This is an educational repository on fine-tuning the publicly available Stable-Diffusion model at HuggingFace. The repository includes a custom Stable-Diffusion Model class configurable for both conditional and unconditional image training. Compared to other impressive PyTorch implementations of Stable-Diffusion, of which there are many, this repository aims to provide an easy framework to work with the Stable-Diffusion model on fine-tuning tasks rather than implementing from scratch, out of consideration for computational resources and redundancy.
The current repository is available to fine-tune on conditional or unconditional fine-tuning. For future developments, this repository will aim to expand the fine-tuning framework to Image-to-Image translation, Image inpainting, and other areas within reason. Results are, or will be, shown below along with instructions on usage and deployment.

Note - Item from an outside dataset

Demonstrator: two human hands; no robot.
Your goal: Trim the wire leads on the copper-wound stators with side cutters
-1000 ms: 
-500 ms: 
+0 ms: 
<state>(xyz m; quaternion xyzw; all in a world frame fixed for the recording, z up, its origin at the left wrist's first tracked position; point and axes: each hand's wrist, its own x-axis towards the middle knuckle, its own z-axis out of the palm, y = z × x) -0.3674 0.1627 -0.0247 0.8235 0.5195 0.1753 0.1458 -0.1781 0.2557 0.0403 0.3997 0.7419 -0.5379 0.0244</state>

This repository requires the following:
- Python >= 3.8
- PyTorch >= 1.10
- HuggingFace Transformers
- Diffusers
- CUDA-capable GPU and drivers
- Other dependencies listed in
requirements.txt
Install dependencies with:
pip install -r requirements.txt
- Image-to-Image Translation
- Enable the model to generate variations of a given input image by fine-tuning it for image-to-image translation tasks.
- Image Inpainting
- Extend the framework to support inpainting tasks, allowing users to repair or complete partially damaged or missing sections of images.
- Textual Inversion Integration
- Integrate support for textual inversion, enabling users to fine-tune the model to learn and generate specific styles or concepts based on new text prompts.
- Multi-GPU Training
- Add support for distributed data parallel (DDP) to leverage multiple GPUs efficiently.
- Better Dataset for Cyberpunk Style Finetuning
- Add supporting utils and scraping functions to create quality datasets from unlabeled data.
To fine-tune the model using the train.py
script, the following command-line arguments are required:
--root
(type: str, required): Specifies the root directory containing the dataset for fine-tuning.--csv
(type: str, required): Path to the CSV file containing image captions paired with their respective images.--epoch
(type: int, optional, default: 10): Number of epochs to run for fine-tuning.--save
(type: str, required): Path where the model checkpoints will be saved.--config
(type: str, required): Path to the configuration file specifying model and training parameters.
Example Usage:
python train.py \
--root /path/to/dataset \
--csv /path/to/captions.csv \
--epoch 20 \
--save /path/to/save/checkpoints \
--config /path/to/config.json
The inference.py
script allows generating images using a trained Stable Diffusion model. Below are the required and optional command-line arguments:
--weight
(type: str, optional): Path to the .pth file containing the model weights.--config
(type: str, required): Path to the configuration file (config.yaml) specifying model and scheduler parameters.--prompt
(type: str, optional, default: None): Text prompt to guide the image generation process.--num_images
(type: int, optional, default: 1): Number of images to generate.--output
(type: str, optional, default: "output/"): Directory to save the generated images.
Example Usage:
python inference.py \
--weight /path/to/SD_full.pth \
--config /path/to/config.yaml \
--prompt "A futuristic cyberpunk cityscape" \
--num_images 3 \
--output /path/to/output/directory
The cli_gui.py
is meant to provide a command-line interface for generating pictures with less coding required.
--weights
(type: str, optional): Path to the .pth file containing the model weights.--config
(type: str, required): Path to Path to configuration file (default: config.yaml).
Example Usage:
python cli_gen.py \
--weight /path/to/SD_full.pth \
--config /path/to/config.yaml \
All remaining action, including generating pictures and changing prompt, can be done via the Terminal GUI displayed for convenience.